Quand il est devenu président en 2000, Vladimir Poutine a voulu redonner à la Russie son statut de grande puissance. Aujourd’hui, son pays ne rivalise peut-être pas avec l’hyperpuissance américaine, mais il est sorti du marasme dans lequel il s’enfonçait sous la présidence de Boris Eltsine, son prédécesseur.

 

Pour y arriver, Poutine n’a pas fait dans le détail. Il a mis au pas les «séparatistes» tchétchènes et les «oligarques», ces nouveaux riches dont le pouvoir grandissant l’inquiétait. Manipulant les élections, jouant à la chaise musicale avec son ami Dmitri Medvedev, l’ancien fonctionnaire du KGB a mis en place un «système Poutine» qui n’est pas sans rappeler, par certains aspects, l’ancien système soviétique. Avec un petit côté stalinien même, puisque Vladimir Poutine a mis en place un culte de la personnalité assez poussé.

 

Il n’a cependant pas restauré le communisme, l’accumulation du capital se portant plutôt bien en Russie.

 

Sa première présidence commence par une crise au sujet du bouclier antimissile des Américains, avec la classique expulsion d’«espions» des deux côtés.

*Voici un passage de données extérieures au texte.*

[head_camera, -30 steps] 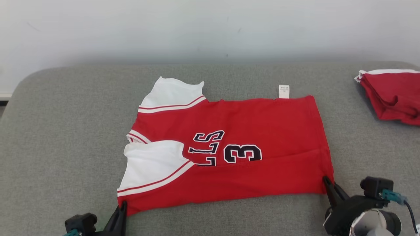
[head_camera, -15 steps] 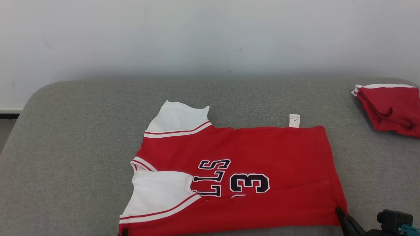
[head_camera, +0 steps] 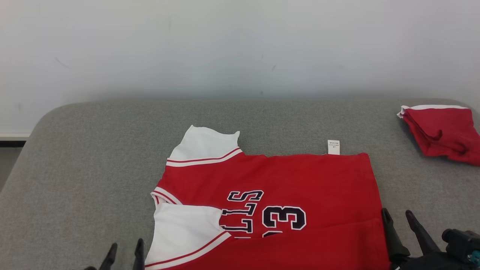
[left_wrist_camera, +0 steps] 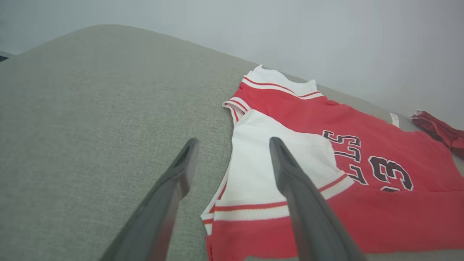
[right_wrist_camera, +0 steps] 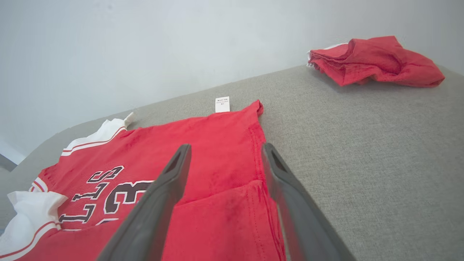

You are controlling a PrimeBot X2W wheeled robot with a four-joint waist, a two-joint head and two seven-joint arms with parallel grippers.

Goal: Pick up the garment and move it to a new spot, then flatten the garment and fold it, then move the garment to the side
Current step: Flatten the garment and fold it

Le courant passe pourtant assez vite entre le nouveau maître du Kremlin et celui de la Maison-Blanche, George W. Bush, surtout après le 11-Septembre. Il y a eu ensuite des dissensions à propos de la guerre en Irak, suivies d’un nouveau rapprochement. C’était avant que la «guerre froide» ne ressuscite en raison du conflit en Syrie et avant le coup de maître qui a consisté à faire signer par son allié Bachar al-Assad le traité sur les armes chimiques.

 

Ces derniers épisodes ne font cependant pas partie du documentaire de la BBC que TV5 présente en deux parties, ce soir et lundi prochain, parce qu’il s’agit d’un condensé d’une série qui avait été diffusée en février 2012.

 

Le documentaire est un peu ambitieux, mais il a le mérite de présenter plusieurs entrevues avec des acteurs importants, dont Condoleezza Rice et Colin Powell.